Counting solar panels in the U.S. with machine learning and satellite images

dmurray · on Feb 1, 2019

Why spend a month of computer time to evaluate all one billion images? A randomly chosen million would seem to give you excellent data, more than enough to make the statistical conclusions the article talks about. Maybe you'd run the chance of misrepresenting large-scale commercial installations, but you could correct for that manually, and that's already a risk since the methodology skips some rural areas. Maybe it's simply good advertising to say you did the whole thing. But more likely the real purpose of the survey is to sell the gathered information at a much more granular level: zip codes, streets, or better still, individual households.

AznHisoka · on Feb 1, 2019

What's the usefulness of analyzing just a random sample? They need to analyze 1 billion images so they have granular data on what % of homes in specific zip codes, towns, etc have solar panels installed. This is actionable data. IE. if there's lower % usage in a specific zip code, they might implement some action to improve it in that specific zip code.

So of course, the value is all in the granularity. They already trained the model on random images.

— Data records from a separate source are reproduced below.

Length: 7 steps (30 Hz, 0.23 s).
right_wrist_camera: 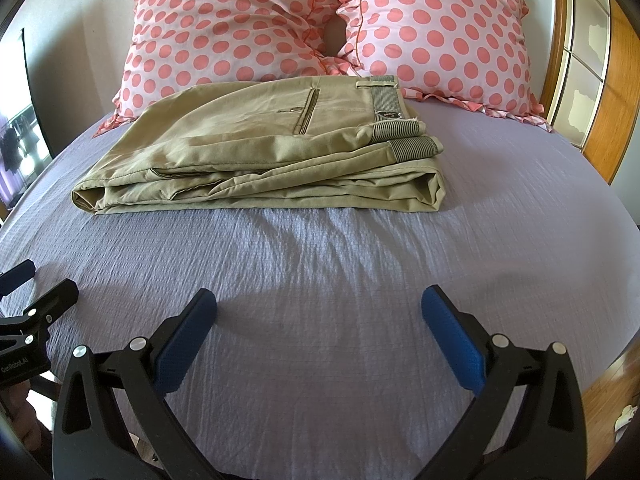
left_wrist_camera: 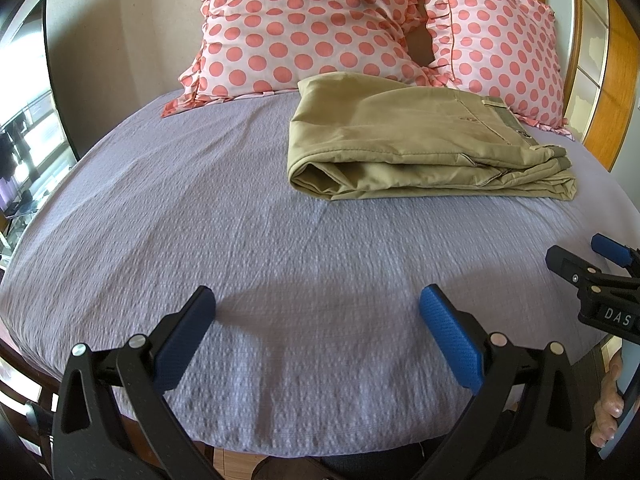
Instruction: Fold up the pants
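Khaki pants [left_wrist_camera: 408, 140] lie folded in a flat stack on the lavender bed sheet [left_wrist_camera: 240, 240], just in front of the pillows; in the right wrist view the pants [right_wrist_camera: 260, 152] show a striped waistband at the right end. My left gripper [left_wrist_camera: 318, 300] is open and empty, low over the sheet near the bed's front edge, well short of the pants. My right gripper [right_wrist_camera: 320, 300] is open and empty too, also near the front edge. The right gripper shows at the right edge of the left wrist view [left_wrist_camera: 596, 264].
Two pink polka-dot pillows [right_wrist_camera: 224, 28] [right_wrist_camera: 444, 36] lean at the head of the bed behind the pants. A wooden frame [right_wrist_camera: 608, 120] runs along the bed's right side. A pale wall is at the left.
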Motion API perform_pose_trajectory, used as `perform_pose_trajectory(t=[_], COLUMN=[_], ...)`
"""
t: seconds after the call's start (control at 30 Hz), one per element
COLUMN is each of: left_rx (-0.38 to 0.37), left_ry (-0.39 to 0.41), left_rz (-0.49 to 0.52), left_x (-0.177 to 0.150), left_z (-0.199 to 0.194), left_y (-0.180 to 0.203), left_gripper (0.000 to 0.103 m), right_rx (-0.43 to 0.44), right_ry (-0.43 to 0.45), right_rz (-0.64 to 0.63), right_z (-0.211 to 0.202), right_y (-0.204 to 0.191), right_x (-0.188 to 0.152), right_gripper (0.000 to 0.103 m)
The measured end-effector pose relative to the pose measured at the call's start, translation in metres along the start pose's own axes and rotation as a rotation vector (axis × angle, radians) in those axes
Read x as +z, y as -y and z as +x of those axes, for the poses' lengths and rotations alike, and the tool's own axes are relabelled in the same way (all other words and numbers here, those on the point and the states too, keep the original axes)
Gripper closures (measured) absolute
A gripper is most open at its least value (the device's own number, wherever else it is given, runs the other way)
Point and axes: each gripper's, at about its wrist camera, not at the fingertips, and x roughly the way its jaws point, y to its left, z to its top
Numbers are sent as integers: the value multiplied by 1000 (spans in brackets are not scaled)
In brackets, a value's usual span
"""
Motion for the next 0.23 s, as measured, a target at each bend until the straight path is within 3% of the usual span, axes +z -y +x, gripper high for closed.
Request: perform_pose_trajectory(t=[0.23], left_rx=[4], left_ry=[-12], left_rz=[0], left_x=[4], left_z=[1], left_y=[1], left_gripper=[2], right_rx=[0], right_ry=[0], right_rz=[0], right_z=[0], right_y=[0], right_x=[0], right_gripper=[1])
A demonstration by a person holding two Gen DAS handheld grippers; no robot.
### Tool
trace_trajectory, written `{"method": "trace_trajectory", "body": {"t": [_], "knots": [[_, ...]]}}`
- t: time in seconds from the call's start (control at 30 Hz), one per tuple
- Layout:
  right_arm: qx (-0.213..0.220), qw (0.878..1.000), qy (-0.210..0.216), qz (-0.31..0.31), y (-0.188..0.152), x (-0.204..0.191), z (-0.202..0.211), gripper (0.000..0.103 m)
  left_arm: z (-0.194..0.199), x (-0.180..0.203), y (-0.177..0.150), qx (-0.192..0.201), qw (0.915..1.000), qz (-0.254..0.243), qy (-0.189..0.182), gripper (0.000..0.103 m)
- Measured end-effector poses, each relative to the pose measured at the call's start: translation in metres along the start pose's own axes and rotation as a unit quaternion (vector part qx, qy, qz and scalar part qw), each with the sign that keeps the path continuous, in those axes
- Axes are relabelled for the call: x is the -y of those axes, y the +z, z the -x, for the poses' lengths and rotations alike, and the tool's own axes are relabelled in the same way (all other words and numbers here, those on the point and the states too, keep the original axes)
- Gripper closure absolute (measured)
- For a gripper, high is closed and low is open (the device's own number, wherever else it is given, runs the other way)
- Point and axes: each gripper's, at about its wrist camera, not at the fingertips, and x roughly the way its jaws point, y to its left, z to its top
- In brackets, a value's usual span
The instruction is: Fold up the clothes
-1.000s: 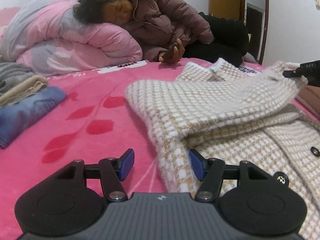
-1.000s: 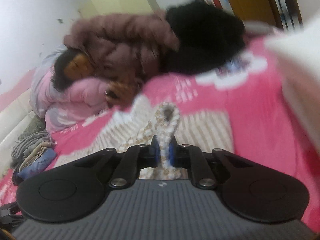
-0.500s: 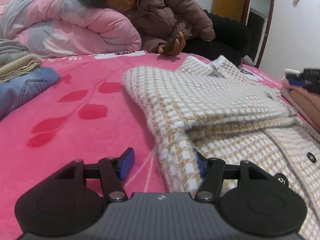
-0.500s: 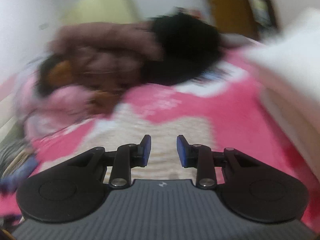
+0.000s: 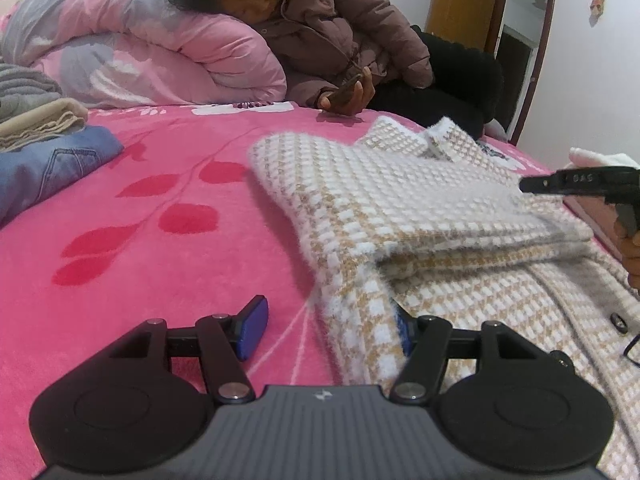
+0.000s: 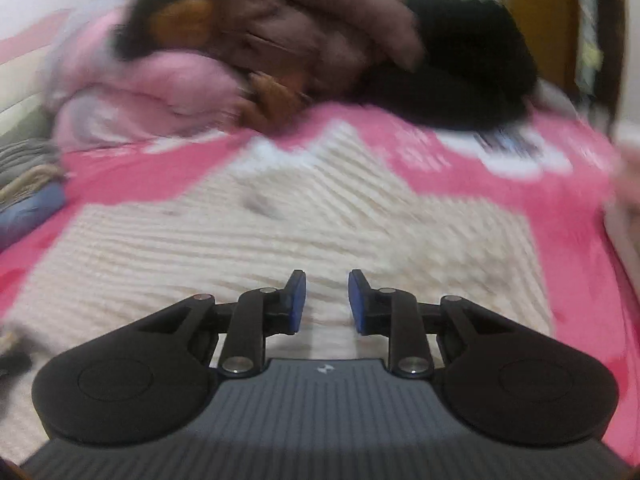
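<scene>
A pink bed fills both views, giving a broad flat place to fold on. A cream and tan checked jacket lies across its middle, one part already folded over the body. The left claw sits low at the jacket's near edge, spread, with a fold of cloth between its pads but not pinched, likely to steady it. The right claw hangs over the jacket with nothing between its jaws, which are closing. Folded clothes wait at the bed's left side.
</scene>
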Motion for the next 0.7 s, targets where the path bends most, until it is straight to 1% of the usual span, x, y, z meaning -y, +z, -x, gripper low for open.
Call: {"method": "trace_trajectory", "body": {"t": [0.07,0.13,0.17,0.2,0.27,0.33,0.37,0.4,0.5,0.53,0.6,0.63,0.67,0.7], "knots": [[0.01,0.999,0.015,0.033,-0.001,-0.021,0.005,0.082,0.001,0.003,0.002,-0.001,0.9999,-0.005,0.009,0.04],[-0.009,0.998,-0.001,0.058,-0.011,-0.03,-0.01,0.082,0.001,0.01,0.005,0.002,0.9994,-0.023,0.024,0.041],[-0.017,0.998,-0.014,0.055,-0.022,-0.027,-0.021,0.082,0.002,0.013,0.007,0.009,0.9989,-0.033,0.031,0.041],[-0.02,0.999,-0.018,0.044,-0.029,-0.022,-0.028,0.082,0.004,0.015,0.008,0.016,0.9982,-0.044,0.038,0.042],[-0.007,1.0,-0.003,-0.014,-0.03,-0.002,-0.023,0.082,0.007,0.013,0.009,0.03,0.997,-0.049,0.051,0.043],[-0.002,0.999,-0.017,-0.049,-0.029,0.01,-0.021,0.085,0.001,0.002,0.006,0.01,0.9984,-0.025,0.049,0.043],[0.001,0.998,-0.014,-0.056,-0.031,0.014,-0.02,0.086,-0.002,-0.004,0.004,-0.002,0.9988,-0.011,0.048,0.043],[0.003,0.998,-0.012,-0.061,-0.033,0.015,-0.019,0.087,-0.001,-0.009,0.004,-0.005,0.9992,0.001,0.041,0.043],[0.005,0.998,-0.015,-0.06,-0.035,0.012,-0.019,0.087,0.003,-0.01,0.006,-0.011,0.9995,-0.002,0.031,0.041],[0.005,0.998,-0.015,-0.06,-0.036,0.012,-0.019,0.087,0.007,-0.014,0.007,-0.013,0.9998,0.003,0.015,0.041],[0.007,0.998,-0.009,-0.068,-0.037,0.015,-0.018,0.087,0.017,-0.031,0.01,-0.019,0.998,0.044,-0.04,0.04],[0.01,0.997,-0.003,-0.075,-0.038,0.016,-0.019,0.087,0.016,-0.043,0.013,-0.022,0.9944,0.082,-0.064,0.04],[0.012,0.996,0.004,-0.083,-0.04,0.019,-0.017,0.087,0.015,-0.056,0.017,-0.025,0.9884,0.123,-0.086,0.038],[0.015,0.996,0.011,-0.092,-0.041,0.022,-0.015,0.087,0.014,-0.068,0.021,-0.027,0.9802,0.163,-0.109,0.037]]}}
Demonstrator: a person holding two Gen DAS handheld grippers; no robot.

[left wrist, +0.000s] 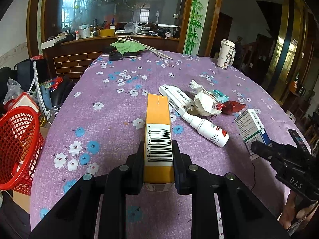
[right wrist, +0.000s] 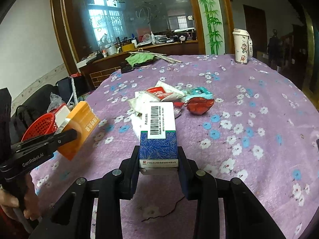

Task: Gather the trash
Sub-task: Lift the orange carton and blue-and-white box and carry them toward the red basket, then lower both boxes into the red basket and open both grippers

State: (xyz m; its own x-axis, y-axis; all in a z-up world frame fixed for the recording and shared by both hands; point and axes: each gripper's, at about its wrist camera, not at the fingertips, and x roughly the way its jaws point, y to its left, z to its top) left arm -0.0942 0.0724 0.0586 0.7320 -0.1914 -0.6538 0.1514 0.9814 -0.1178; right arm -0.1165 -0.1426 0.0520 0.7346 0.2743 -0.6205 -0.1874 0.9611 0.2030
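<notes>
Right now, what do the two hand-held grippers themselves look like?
Both are matte black with flat fingers and round silver pivot bolts. The left hand-held gripper carries white "GenRobot.AI" lettering on its side; the right hand-held gripper shows "DAS". Bare fingers grip their handles.

Both fisheye views sit low over the round table under a purple flowered cloth (left wrist: 111, 107), each looking forward along its own black fingers toward the glass partition. The left wrist view looks from the table's left, close by the red mesh plastic basket (left wrist: 18, 145). The right wrist view, further right, shares the basket (right wrist: 40, 125), the cloth (right wrist: 249, 91) and the white printed tumbler (left wrist: 226, 53) (right wrist: 241, 46).
</notes>
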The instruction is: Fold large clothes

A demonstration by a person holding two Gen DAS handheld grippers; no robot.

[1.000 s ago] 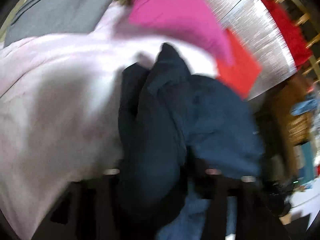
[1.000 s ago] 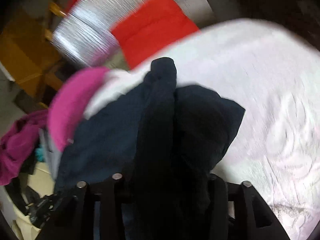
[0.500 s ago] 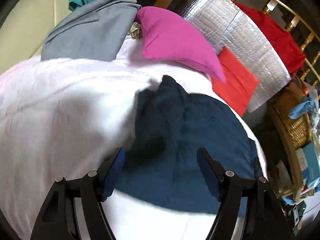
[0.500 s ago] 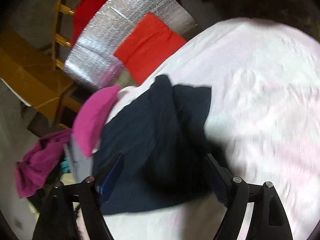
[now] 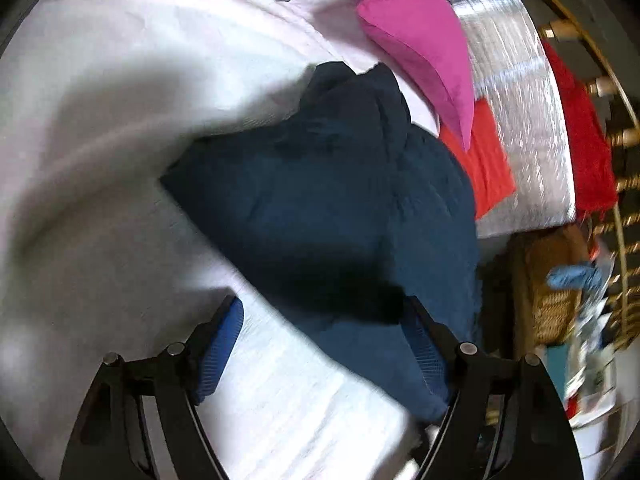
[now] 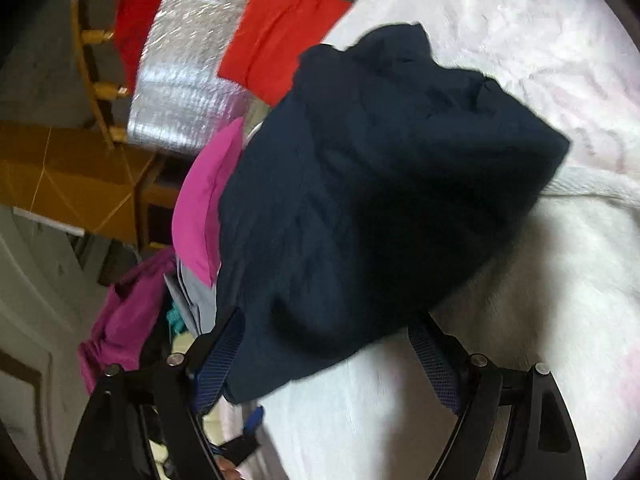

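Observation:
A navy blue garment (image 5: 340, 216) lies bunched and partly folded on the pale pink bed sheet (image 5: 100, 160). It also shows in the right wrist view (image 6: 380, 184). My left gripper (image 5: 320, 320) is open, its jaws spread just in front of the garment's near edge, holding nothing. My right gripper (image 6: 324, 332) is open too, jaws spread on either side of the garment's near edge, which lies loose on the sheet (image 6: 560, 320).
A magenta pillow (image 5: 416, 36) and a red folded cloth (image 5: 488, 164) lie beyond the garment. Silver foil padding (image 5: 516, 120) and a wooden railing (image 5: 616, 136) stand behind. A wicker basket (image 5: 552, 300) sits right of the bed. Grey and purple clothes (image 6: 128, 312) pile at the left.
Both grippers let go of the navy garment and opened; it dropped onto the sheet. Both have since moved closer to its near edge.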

Scoundreller · on Feb 1, 2019

Agreed.

If you can figure out exactly where the residential rooftop panels are, you’ve found a goldmine of people susceptible to door-to-door sales of “get 10% returns guaranteed per year by letting us sell you/install/use your ______”.

yorwba · on Feb 1, 2019

You can download data at the census tract level from their project website [1]. Their code is on GitHub [2]. You can download their pretrained models.

I think your speculation about monetization is unfounded.

[1] https://web.stanford.edu/group/deepsolar/home

[2] https://github.com/wangzhecheng/DeepSolar

lawlorino · on Feb 1, 2019

> I think your speculation about monetization is unfounded.

I think it isn't bad speculation at all - I used to work in the energy industry as a data scientist and I know there are several US energy companies working on this exact problem.

jsight · on Feb 1, 2019

I'm not sure that sampling would work in this case. There's a real risk, IMO, of ending up with sampling bias.

For example, some communities are very anti-solar and the local "homeowners" association blocks them. Others are favorable and approve them everywhere having relatively high density.

Maybe there's a way to account for this, but I'm afraid that the clustering of installs might cause issues.

EDIT: And, to go to your final point, yes, I suspect one goal is to be able to provide really accurate data at a zip code level. I can imagine lots of useful reasons for that, some related to what I said above, too.

sbdmmg · on Feb 1, 2019

Thanks! interesting article...reminds me of planet.com The project website [1] has a lot more technical details.

[1] http://web.stanford.edu/group/deepsolar/home.html

daeken · on Feb 1, 2019

> As DeepSolar learned to identify the characteristics of panels in the images, the system was eventually able to correctly identify that an image contained solar panels 93 percent of the time. About 10 percent of the time, the system missed that an image had solar installations.

How can these two facts both be true? If it fails to identify that an image contains solar panels 10% of the time, then it can't possibly correctly identify that an image contains solar panels greater than 90% of the time, and that would require that it has a 0% false positive rate. I can only assume they mean that it has a 7% false positive rate and a 10% false negative rate, but that is ... not what the first statement says at all.

desdiv · on Feb 1, 2019

Going by this graph[0], what they meant was: we had a precision of 93% and a recall of 90%.

[0] http://web.stanford.edu/group/deepsolar/assets2/img/roc.jpg

floatrock · on Feb 1, 2019

Wikipedia has a good illustration showing the relation between precision & recall vs. false positives & false negatives:

https://en.wikipedia.org/wiki/Precision_and_recall

Precision is what percent of the identified-positives are actually positives: true-positives / (true-positives + false-positives).

Recall is what percent of the actual-positives were identified as positive: true-positives / (true-positives + false-negatives).

These are useful summary stats over the true-false/positive-negative matrix because, to quote the wikipedia: "In simple terms, high precision means that an algorithm returned substantially more relevant results than irrelevant ones, while high recall means that an algorithm returned most of the relevant results."

jcvhaarst · on Feb 1, 2019

Another project in the same field is"Deep Solaris" : https://www.biss-institute.com/cases/case-5/ and (in Dutch) : https://www.cbs.nl/nl-nl/onze-diensten/innovatie/project/zon...

kpennell · on Feb 1, 2019

Several startups including PowerScout (which has since pivoted) have done this rooftop solar panel counting using machine learning.

brianbreslin · on Feb 1, 2019

I've been curious about using machine learning + satellite images to do sales prospecting. Grab neighborhoods and map the locations of people's pools, or certain types of roofs, or size of yards. Spit out a list of addresses and send them a flyer. Not sure if searching public records would be faster/cheaper.

q3k · on Feb 1, 2019

Please don't.

tr33house · on Feb 1, 2019

Didn't Google have something along these lines or was it purely for choosing panel placement?

wingi · on Feb 1, 2019

https://www.google.com/get/sunroof

josefresco · on Feb 1, 2019

Sorry, Project Sunroof hasn't reached that address yet